## GOAL OF THE EXERCISE
State how many lines in the listing below include the word "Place". Give nothing but the number.

## TASK INPUT
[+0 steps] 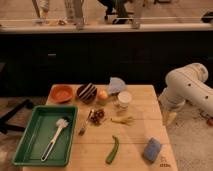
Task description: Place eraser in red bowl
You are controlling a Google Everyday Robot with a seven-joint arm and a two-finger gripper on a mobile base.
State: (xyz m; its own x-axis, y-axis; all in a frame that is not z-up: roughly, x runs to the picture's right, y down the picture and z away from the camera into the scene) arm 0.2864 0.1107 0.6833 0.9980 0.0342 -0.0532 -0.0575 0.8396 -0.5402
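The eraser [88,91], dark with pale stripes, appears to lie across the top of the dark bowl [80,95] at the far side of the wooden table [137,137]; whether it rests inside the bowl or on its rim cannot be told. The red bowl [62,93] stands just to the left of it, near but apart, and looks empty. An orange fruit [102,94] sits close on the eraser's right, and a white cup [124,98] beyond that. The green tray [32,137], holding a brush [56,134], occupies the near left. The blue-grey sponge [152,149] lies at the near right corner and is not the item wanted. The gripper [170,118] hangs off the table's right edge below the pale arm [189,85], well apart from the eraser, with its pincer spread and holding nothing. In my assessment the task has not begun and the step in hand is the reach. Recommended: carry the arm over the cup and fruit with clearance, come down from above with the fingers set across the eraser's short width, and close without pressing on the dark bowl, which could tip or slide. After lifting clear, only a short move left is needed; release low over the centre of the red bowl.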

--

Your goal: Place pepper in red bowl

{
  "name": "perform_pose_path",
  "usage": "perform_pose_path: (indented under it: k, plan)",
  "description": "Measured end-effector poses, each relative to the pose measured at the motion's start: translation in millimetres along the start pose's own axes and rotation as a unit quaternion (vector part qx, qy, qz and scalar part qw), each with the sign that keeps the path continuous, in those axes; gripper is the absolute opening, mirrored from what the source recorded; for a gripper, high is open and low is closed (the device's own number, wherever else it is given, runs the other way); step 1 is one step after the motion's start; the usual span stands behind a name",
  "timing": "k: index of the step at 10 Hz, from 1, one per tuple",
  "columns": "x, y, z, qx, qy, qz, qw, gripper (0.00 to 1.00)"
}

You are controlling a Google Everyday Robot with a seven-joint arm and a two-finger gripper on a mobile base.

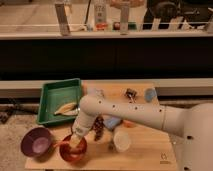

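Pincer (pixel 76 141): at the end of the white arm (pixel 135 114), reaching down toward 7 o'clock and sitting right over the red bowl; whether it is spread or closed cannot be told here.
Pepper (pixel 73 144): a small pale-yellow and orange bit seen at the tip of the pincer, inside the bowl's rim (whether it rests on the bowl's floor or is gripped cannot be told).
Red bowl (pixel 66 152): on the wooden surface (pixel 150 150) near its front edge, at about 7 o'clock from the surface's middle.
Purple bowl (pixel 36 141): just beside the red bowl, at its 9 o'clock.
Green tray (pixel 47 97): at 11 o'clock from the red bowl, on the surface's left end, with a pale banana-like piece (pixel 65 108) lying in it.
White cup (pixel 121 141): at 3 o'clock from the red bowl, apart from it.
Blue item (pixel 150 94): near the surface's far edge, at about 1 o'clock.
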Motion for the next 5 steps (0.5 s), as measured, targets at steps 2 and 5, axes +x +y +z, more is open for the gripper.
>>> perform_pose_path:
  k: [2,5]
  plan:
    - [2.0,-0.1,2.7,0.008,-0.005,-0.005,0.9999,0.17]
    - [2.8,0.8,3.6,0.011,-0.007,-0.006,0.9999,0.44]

## OUTPUT FOR THIS EXERCISE
2